A user can write array reduction functions such as mean or sumsq (sum of squares) and use an interface with module procedures such to overload them to various ranks, but this is tedious. One can write sum(x**2) instead of sumsq(x), but maybe it is faster to access the elements of x once instead of first squaring the elements and then calling sum.

Would it be possible for LFortran to define extra array intrinsics, perhaps in a module lfortran_intrinsics_mod? Given a C or Fortran function that handles the 1D case of an array reduction function without a mask, it would be nice if the machinery LFortran has to implement sum could be applied to other functions, allowing them to have array arguments of any rank and to have a mask argument.

3 Likes

There are several array intrinsics in MATLAB that I would love to see in Fortran (and am puzzled why they haven’t already been implemented). An example would be the set operations. I’ve written my own work-alikes for several of these functions to help define the support for least-square operators in finite volume CFD codes. It would be great to have these as intrinsic functions. I’m sure others can identify several other MATLAB functions they would like to see implemented. Maybe this is something the community could do as part of stdlib.

1 Like

was made just to look like a subset of Matlab set functions. They were originally a one-off for a specific project but others have used them since with no reports of issues. They are available via fpm(1) as a project file. So far, I do not know that they have been used at large scale so not sure how they perform as-is against Matlab if used in large CFD problems but there is plenty of room to speed them up. Do you have a simple benchmark in Matlab that can be used for comparison? I do not currently have access to Matlab.

1 Like

Nice progress!

Such functions (e.g., mean, variance, …) are implemented in the Fortran stdlib, and could be a good starting point IMO.

3 Likes

My uses are primarily sets of around 16 to 100 integers. Mostly I’m using functions like union, unique and intersect to filter out repeated node and cell indicies. My code supports the following. unique, union, intersect, setdiff, ismember, setxor. I use an optional tolerance argument for floating point functions to avoid the additional functions MATLAB has for that purpose. For testing I just used the examples on the MATLAB site. I no longer have access to MATLAB but I’ll see if Octave supports the set functions. I’ve not benchmark for speed but I doubt that the Fortran code would be slower than the MATLAB code.
See the MATLAB link above for the examples. If you want I’ll package up my code and post it on Github. It will take me a few days to get everything in one package and get it to work with fpm

1 Like

@Beliavsky we can. Can you write an example? Are you thinking of using some new attribute or pragma?

1 Like

I was concerned about performance if called with large arrays and/or millions and up invocations so that should not be a problem. It is fine as-is although any additional versions packaged as fpm packages is always welcome from my perspective.

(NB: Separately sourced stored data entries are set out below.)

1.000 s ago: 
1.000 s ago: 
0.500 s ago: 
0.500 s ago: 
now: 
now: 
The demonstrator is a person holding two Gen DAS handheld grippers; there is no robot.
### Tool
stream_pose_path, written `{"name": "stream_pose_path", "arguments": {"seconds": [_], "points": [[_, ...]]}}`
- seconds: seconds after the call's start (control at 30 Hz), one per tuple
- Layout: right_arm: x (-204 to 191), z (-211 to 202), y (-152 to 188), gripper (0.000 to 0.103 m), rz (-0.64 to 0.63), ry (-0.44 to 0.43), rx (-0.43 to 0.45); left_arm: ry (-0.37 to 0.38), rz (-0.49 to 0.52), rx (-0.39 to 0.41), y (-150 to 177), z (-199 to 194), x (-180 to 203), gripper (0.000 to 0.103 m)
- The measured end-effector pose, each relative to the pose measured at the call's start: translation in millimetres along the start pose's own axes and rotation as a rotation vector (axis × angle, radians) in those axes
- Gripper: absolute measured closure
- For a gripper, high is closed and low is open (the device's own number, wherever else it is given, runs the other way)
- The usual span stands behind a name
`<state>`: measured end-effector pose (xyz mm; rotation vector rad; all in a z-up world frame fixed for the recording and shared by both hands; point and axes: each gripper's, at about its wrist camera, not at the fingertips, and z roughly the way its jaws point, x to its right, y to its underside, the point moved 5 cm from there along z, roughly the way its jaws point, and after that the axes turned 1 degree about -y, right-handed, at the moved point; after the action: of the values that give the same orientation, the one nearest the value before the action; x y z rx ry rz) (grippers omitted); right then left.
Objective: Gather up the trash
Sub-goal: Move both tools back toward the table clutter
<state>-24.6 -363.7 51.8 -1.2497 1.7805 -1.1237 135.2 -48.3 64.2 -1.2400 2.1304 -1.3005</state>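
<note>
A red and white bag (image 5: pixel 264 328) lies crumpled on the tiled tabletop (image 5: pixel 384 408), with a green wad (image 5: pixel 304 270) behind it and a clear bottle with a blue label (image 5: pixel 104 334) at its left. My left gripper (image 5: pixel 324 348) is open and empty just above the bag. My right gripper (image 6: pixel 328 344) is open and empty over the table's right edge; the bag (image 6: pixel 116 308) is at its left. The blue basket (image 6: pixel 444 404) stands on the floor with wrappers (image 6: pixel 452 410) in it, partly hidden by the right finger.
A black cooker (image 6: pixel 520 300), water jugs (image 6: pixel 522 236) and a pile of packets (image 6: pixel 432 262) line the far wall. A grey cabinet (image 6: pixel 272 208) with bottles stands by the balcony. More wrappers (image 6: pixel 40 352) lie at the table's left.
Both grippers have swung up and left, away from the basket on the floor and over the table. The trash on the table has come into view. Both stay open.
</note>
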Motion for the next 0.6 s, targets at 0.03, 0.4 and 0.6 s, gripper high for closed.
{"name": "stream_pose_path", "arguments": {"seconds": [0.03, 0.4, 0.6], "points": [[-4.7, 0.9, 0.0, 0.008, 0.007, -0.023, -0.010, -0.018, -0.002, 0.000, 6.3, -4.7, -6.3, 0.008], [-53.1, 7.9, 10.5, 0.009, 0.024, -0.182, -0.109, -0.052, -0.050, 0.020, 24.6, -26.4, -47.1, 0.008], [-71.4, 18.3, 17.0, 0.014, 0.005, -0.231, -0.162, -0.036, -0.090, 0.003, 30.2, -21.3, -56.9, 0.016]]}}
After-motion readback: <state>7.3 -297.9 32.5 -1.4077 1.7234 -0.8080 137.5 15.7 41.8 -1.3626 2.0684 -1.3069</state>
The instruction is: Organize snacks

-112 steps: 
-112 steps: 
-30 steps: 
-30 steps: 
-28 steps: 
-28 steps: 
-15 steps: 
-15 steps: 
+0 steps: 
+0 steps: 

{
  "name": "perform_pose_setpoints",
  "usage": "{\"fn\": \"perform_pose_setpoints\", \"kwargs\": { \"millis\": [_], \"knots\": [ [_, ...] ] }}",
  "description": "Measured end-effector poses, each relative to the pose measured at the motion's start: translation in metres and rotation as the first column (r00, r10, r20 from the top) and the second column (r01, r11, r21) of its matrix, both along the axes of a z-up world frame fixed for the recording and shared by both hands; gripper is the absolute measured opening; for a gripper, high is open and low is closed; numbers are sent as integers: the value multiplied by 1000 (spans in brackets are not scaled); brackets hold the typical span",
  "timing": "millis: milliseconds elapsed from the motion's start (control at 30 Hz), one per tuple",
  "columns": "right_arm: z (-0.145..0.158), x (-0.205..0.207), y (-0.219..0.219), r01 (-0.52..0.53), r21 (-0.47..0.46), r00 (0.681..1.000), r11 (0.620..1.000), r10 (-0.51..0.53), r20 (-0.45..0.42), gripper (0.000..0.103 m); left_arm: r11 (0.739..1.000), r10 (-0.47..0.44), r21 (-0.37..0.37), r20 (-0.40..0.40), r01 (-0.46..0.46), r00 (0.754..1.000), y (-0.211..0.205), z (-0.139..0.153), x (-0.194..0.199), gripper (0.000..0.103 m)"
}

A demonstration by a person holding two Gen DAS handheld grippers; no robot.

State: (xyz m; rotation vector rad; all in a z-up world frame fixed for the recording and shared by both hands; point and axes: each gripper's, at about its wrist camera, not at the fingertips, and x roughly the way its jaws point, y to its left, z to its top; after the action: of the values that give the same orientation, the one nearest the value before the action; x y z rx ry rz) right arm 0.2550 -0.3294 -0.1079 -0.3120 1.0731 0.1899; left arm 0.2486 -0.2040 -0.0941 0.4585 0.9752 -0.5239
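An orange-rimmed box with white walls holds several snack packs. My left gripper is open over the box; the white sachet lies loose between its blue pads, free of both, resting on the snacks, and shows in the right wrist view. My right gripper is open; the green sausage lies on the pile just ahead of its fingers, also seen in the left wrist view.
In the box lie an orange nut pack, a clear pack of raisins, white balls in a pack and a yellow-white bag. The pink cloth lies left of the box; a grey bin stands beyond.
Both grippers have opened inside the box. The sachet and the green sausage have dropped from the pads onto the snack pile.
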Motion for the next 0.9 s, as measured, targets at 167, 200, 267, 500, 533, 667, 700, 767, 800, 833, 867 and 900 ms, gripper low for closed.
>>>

I am asking if given a C++ function that takes an array argument and length and returns a value of the same type of the array, for example sumsq below, can LFortran generalize it to various ranks and to have an optional mask, so that the user has access to a sumsq function with the flexibility of the intrinsic sum?

#include <stddef.h> // For size_t

double sumsq(const double *array, size_t length) {
	if (length == 0) {
		return 0.0;
	}
	double total = 0.0;
	for (size_t i = 0; i < length; i++) {
		total += array[i] * array[i];
	}
	return total;
}
1 Like

@Beliavsky we can implement it, but I would like to see more details how it can work.

So you write sumsq in Fortran:

function sumsq(array, length) result(total)
integer, intent(in) :: length
real(dp), intent(in) :: array(length)
real(dp) :: total
integer :: i
total = 0
do i = 1, length
    total = total + array(i) * array(i)
end do
end function sumsq

Now how do you tell the compiler to use it like the intrinsic sum with the dim attribute and any rank?

Some options are a pragma !$lf anyrank, or anyrank attribute. How would the compiler figure out how to insert the dim argument structure in the loop? Are you thinking that it should “pattern match” a single loop inside the function?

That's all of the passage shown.